Epigenetics and Development Division, The Walter and Eliza Hall Institute of Medical Research, 1G Royal Parade, Parkville, Australia.
Department of Medical Biology, The University of Melbourne, Parkville, Australia.
Genome Biol. 2021 Dec 14;22(1):339. doi: 10.1186/s13059-021-02552-3.
Single-cell RNA-sequencing (scRNA-seq) technologies and associated analysis methods have rapidly developed in recent years. This includes preprocessing methods, which assign sequencing reads to genes to create count matrices for downstream analysis. While several packaged preprocessing workflows have been developed to provide users with convenient tools for handling this process, how they compare to one another and how they influence downstream analysis have not been well studied.
Here, we systematically benchmark the performance of 10 end-to-end preprocessing workflows (Cell Ranger, Optimus, salmon alevin, alevin-fry, kallisto bustools, dropSeqPipe, scPipe, zUMIs, celseq2, and scruff) using datasets yielding different biological complexity levels generated by CEL-Seq2 and 10x Chromium platforms. We compare these workflows in terms of their quantification properties directly and their impact on normalization and clustering by evaluating the performance of different method combinations. While the scRNA-seq preprocessing workflows compared vary in their detection and quantification of genes across datasets, after downstream analysis with performant normalization and clustering methods, almost all combinations produce clustering results that agree well with the known cell type labels that provided the ground truth in our analysis.
In summary, the choice of preprocessing method was found to be less important than other steps in the scRNA-seq analysis process.
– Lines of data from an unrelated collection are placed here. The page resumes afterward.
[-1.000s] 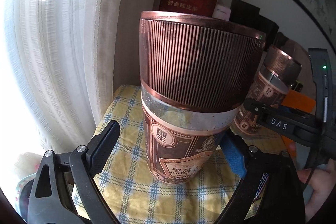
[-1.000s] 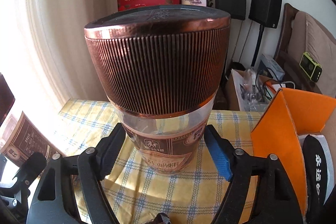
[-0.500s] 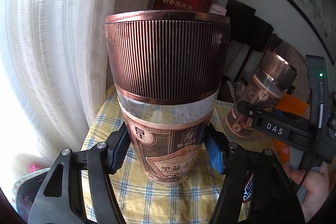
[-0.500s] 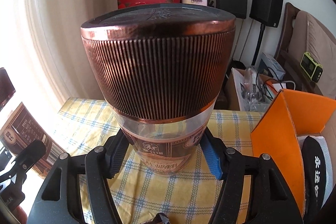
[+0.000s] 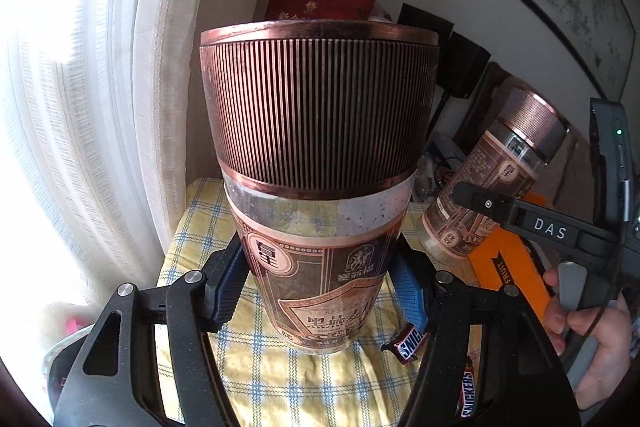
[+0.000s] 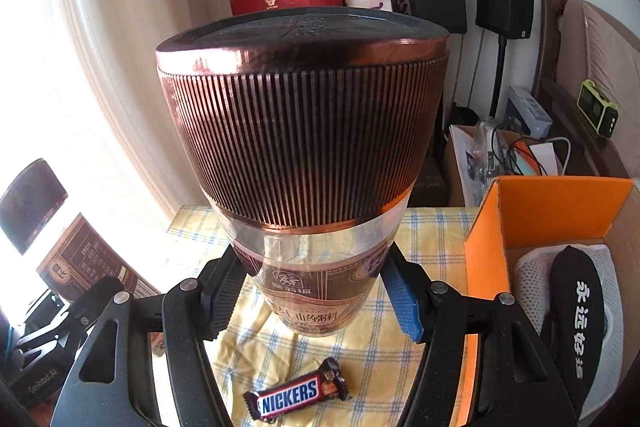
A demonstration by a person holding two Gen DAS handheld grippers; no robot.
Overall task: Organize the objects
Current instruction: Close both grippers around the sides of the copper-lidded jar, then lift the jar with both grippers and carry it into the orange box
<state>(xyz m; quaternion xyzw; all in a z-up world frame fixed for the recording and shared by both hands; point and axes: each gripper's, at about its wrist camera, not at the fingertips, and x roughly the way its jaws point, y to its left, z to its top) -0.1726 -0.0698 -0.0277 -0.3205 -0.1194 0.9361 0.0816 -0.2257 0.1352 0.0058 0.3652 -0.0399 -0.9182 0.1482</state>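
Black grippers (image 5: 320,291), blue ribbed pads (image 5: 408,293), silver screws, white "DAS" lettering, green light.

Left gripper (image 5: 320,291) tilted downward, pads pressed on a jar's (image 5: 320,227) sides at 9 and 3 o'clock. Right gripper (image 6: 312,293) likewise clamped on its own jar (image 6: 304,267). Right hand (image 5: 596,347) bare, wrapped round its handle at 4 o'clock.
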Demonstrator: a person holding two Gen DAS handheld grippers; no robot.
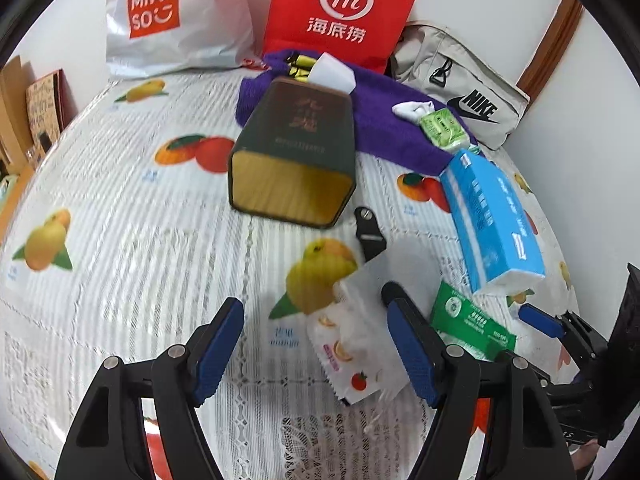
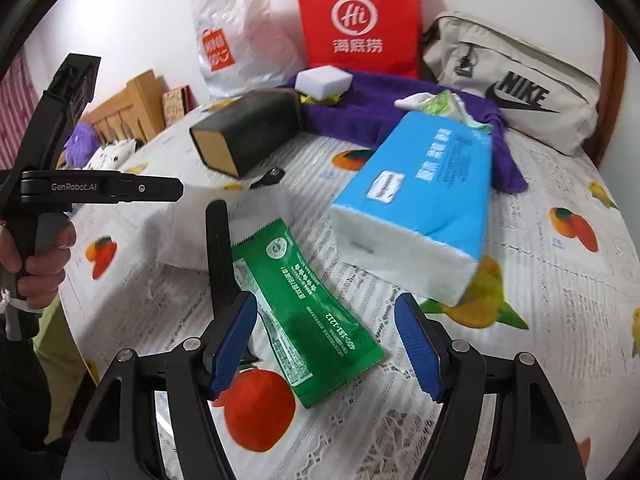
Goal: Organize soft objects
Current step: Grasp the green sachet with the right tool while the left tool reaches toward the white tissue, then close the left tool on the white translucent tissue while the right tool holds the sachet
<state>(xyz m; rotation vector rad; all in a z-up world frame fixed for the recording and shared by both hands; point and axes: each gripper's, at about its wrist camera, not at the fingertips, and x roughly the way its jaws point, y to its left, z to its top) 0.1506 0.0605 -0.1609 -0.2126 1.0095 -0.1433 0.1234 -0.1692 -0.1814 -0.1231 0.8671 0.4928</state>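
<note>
My left gripper (image 1: 316, 344) is open just above a white wipes packet with fruit print (image 1: 344, 344), which lies on the cloth close to the right pad. My right gripper (image 2: 326, 344) is open over a flat green packet (image 2: 304, 312); the pads do not touch it. A blue tissue pack (image 2: 420, 200) lies beyond the green packet, partly on a purple towel (image 2: 360, 112). A small green tissue pack (image 1: 442, 126) and a white sponge (image 1: 332, 72) rest on the towel. In the right wrist view, a hand (image 2: 36, 260) holds the left gripper at the left.
A dark green tin (image 1: 294, 156) lies on its side in the middle of the fruit-print tablecloth (image 1: 120, 220). At the back stand a white Miniso bag (image 1: 168, 12), a red paper bag (image 1: 340, 12) and a beige Nike bag (image 1: 460, 84). A small black clip (image 1: 370, 232) lies near the tin.
</note>
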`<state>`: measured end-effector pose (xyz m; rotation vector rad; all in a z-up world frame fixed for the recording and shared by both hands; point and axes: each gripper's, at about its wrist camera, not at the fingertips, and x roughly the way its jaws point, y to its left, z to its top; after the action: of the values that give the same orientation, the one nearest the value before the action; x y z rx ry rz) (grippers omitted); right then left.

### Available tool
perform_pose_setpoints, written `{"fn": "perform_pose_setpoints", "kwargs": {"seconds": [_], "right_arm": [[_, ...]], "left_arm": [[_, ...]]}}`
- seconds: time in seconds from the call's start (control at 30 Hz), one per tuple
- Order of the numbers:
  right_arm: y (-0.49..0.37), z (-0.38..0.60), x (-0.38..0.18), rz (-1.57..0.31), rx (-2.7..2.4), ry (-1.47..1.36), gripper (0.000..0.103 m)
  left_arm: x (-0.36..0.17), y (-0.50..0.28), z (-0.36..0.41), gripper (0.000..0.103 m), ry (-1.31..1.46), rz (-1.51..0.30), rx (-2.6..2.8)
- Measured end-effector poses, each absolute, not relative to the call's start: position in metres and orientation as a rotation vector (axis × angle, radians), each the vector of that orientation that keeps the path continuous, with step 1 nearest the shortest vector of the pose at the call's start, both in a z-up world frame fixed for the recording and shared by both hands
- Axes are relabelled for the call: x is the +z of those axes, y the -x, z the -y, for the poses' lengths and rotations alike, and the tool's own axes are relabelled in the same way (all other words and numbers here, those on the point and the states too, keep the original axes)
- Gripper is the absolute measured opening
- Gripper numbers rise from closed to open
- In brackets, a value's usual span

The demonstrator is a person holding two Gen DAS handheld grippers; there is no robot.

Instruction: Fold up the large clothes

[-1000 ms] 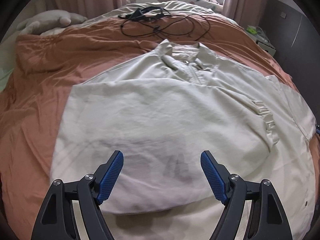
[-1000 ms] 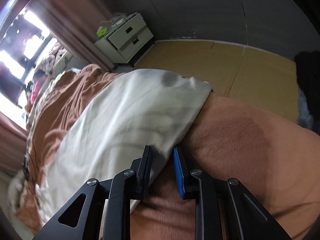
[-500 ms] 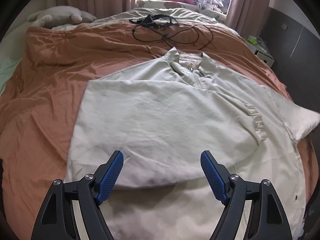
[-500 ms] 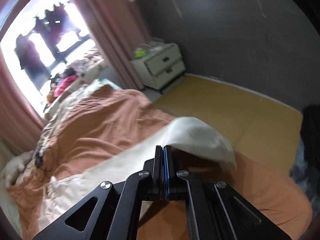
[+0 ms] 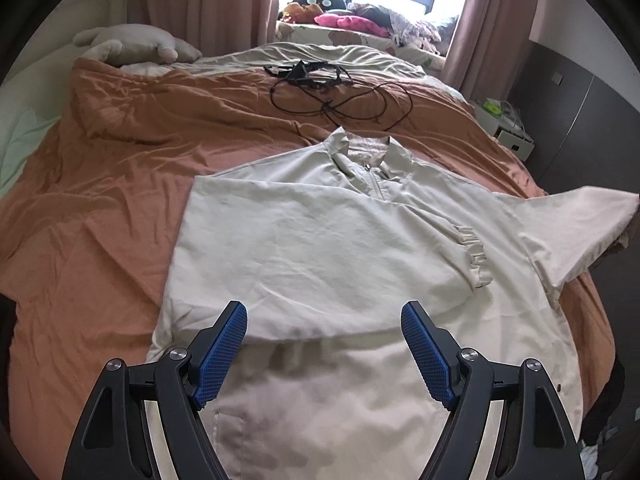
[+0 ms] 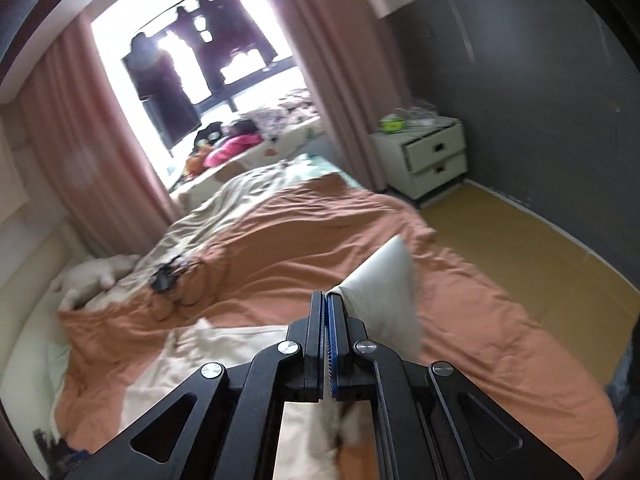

Our study comprehensively compares common scRNA-seq preprocessing workflows and summarizes their characteristics to guide workflow users.
单细胞 RNA 测序 (scRNA-seq) 技术及其相关分析方法近年来发展迅速。这包括预处理方法,即将测序读取分配给基因,以创建用于下游分析的计数矩阵。虽然已经开发了几个封装的预处理工作流程,为用户提供处理此过程的方便工具,但它们彼此之间的比较以及它们如何影响下游分析尚未得到很好的研究。
在这里,我们使用 CEL-Seq2 和 10x Chromium 平台生成的不同生物学复杂性水平的数据集,系统地评估了 10 个端到端预处理工作流程(Cell Ranger、Optimus、salmon alevin、alevin-fry、kallisto bustools、dropSeqPipe、scPipe、zUMIs、celseq2 和 scruff)的性能。我们直接比较这些工作流程的定量特性,以及通过评估不同方法组合的性能来评估它们对归一化和聚类的影响。虽然比较的 scRNA-seq 预处理工作流程在跨数据集的基因检测和定量方面存在差异,但在使用表现良好的归一化和聚类方法进行下游分析后,几乎所有组合的聚类结果都与我们分析中提供真实标签的已知细胞类型标签非常吻合。
总之,预处理方法的选择被发现不如 scRNA-seq 分析过程中的其他步骤重要。我们的研究全面比较了常见的 scRNA-seq 预处理工作流程,并总结了它们的特点,以指导工作流程用户。